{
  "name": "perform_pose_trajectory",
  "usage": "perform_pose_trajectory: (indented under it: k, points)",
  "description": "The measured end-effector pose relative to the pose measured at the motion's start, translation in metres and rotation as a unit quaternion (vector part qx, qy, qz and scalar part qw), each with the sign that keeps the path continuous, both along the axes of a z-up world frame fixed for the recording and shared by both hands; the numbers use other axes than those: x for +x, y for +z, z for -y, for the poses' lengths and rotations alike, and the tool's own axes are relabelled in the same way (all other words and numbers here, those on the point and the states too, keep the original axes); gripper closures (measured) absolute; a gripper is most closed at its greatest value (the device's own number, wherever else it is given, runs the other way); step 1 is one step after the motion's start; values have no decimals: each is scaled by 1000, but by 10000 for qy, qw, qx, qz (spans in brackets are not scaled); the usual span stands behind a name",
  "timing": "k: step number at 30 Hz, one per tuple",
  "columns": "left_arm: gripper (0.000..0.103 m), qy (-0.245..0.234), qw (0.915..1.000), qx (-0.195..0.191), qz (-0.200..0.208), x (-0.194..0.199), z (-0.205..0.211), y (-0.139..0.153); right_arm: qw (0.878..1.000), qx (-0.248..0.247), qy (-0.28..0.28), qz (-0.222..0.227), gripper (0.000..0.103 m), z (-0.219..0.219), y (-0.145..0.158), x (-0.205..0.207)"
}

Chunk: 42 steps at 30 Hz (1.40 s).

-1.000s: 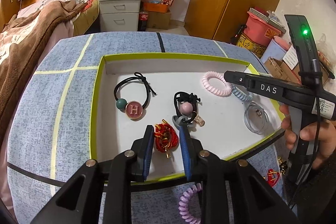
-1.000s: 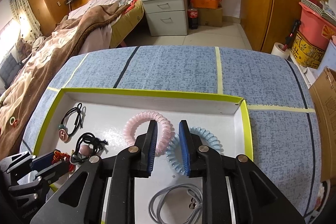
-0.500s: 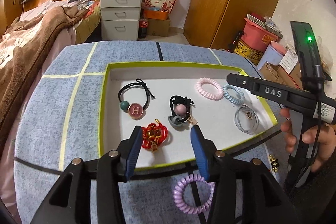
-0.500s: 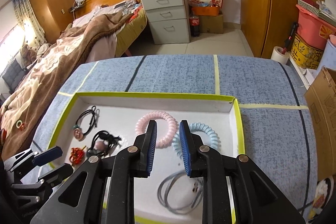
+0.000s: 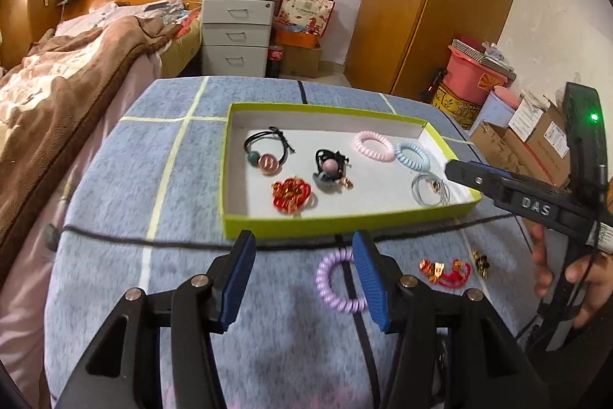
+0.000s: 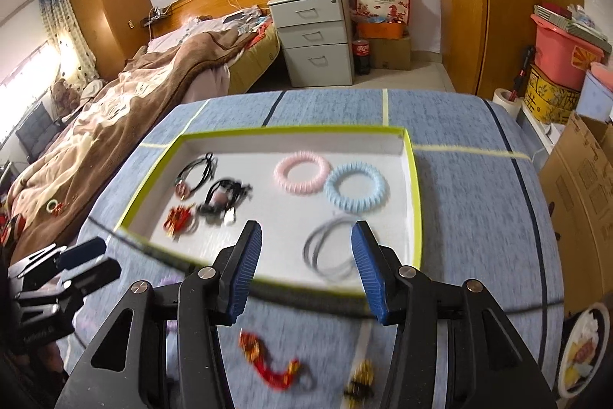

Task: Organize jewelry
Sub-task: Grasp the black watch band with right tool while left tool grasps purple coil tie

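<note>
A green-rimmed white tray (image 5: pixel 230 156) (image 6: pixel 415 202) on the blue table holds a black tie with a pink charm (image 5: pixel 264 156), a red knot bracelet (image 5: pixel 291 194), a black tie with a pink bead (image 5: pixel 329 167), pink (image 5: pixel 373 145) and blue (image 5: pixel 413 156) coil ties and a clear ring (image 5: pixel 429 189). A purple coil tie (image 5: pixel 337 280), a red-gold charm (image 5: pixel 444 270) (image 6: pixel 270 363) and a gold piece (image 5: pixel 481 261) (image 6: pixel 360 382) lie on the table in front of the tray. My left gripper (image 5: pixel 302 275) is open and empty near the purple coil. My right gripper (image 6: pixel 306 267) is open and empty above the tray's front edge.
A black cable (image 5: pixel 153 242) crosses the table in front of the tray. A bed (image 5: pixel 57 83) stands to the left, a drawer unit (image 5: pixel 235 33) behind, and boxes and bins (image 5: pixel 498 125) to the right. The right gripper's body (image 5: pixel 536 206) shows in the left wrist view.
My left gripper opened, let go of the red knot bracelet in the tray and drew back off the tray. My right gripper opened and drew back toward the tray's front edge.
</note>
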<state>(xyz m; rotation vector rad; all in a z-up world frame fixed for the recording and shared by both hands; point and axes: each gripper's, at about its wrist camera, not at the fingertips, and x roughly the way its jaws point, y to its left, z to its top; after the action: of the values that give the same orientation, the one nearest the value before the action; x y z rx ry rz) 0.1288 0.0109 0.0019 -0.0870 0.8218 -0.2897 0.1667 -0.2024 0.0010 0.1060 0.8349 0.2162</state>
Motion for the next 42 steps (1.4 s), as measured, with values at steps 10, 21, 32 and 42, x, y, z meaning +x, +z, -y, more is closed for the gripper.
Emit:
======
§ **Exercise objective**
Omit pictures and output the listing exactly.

§ **Worked solution**
{
  "name": "perform_pose_trajectory",
  "usage": "perform_pose_trajectory: (indented under it: k, points)",
  "description": "The measured end-effector pose relative to the pose measured at the motion's start, translation in metres and rotation as a unit quaternion (vector part qx, qy, qz and scalar part qw), each with the sign that keeps the path continuous, both along the axes of a z-up world frame fixed for the recording and shared by both hands; the numbers use other axes than those: x for +x, y for +z, z for -y, for the poses' lengths and rotations alike, and the tool's own axes are relabelled in the same way (all other words and numbers here, those on the point and the states too, keep the original axes); gripper closures (measured) absolute; a gripper is most closed at its greatest value (the device's own number, wherever else it is given, runs the other way); step 1 is one step after the motion's start; values have no decimals: each is scaled by 1000, but by 10000 for qy, qw, qx, qz (spans in brackets are not scaled); the usual span stands behind a name",
  "timing": "k: step number at 30 Hz, one per tuple",
  "columns": "left_arm: gripper (0.000..0.103 m), qy (-0.245..0.234), qw (0.915..1.000), qx (-0.195..0.191), qz (-0.200..0.208), x (-0.194..0.199), z (-0.205..0.211), y (-0.139..0.153); right_arm: qw (0.878..1.000), qx (-0.248..0.247), qy (-0.28..0.28), qz (-0.222..0.227), gripper (0.000..0.103 m), z (-0.219..0.219), y (-0.145..0.158), x (-0.205..0.207)"
}

Chunk: 42 steps at 30 Hz (1.40 s).

-1.000s: 
-1.000s: 
-0.500s: 
-0.500s: 
+0.000s: 
+0.000s: 

Task: Organize jewelry
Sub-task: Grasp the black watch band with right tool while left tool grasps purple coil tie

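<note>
A green-rimmed white tray (image 5: pixel 230 156) (image 6: pixel 415 202) on the blue table holds a black tie with a pink charm (image 5: pixel 264 156), a red knot bracelet (image 5: pixel 291 194), a black tie with a pink bead (image 5: pixel 329 167), pink (image 5: pixel 373 145) and blue (image 5: pixel 413 156) coil ties and a clear ring (image 5: pixel 429 189). A purple coil tie (image 5: pixel 337 280), a red-gold charm (image 5: pixel 444 270) (image 6: pixel 270 363) and a gold piece (image 5: pixel 481 261) (image 6: pixel 360 382) lie on the table in front of the tray. My left gripper (image 5: pixel 302 275) is open and empty near the purple coil. My right gripper (image 6: pixel 306 267) is open and empty above the tray's front edge.
A black cable (image 5: pixel 153 242) crosses the table in front of the tray. A bed (image 5: pixel 57 83) stands to the left, a drawer unit (image 5: pixel 235 33) behind, and boxes and bins (image 5: pixel 498 125) to the right. The right gripper's body (image 5: pixel 536 206) shows in the left wrist view.
My left gripper opened, let go of the red knot bracelet in the tray and drew back off the tray. My right gripper opened and drew back toward the tray's front edge.
</note>
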<state>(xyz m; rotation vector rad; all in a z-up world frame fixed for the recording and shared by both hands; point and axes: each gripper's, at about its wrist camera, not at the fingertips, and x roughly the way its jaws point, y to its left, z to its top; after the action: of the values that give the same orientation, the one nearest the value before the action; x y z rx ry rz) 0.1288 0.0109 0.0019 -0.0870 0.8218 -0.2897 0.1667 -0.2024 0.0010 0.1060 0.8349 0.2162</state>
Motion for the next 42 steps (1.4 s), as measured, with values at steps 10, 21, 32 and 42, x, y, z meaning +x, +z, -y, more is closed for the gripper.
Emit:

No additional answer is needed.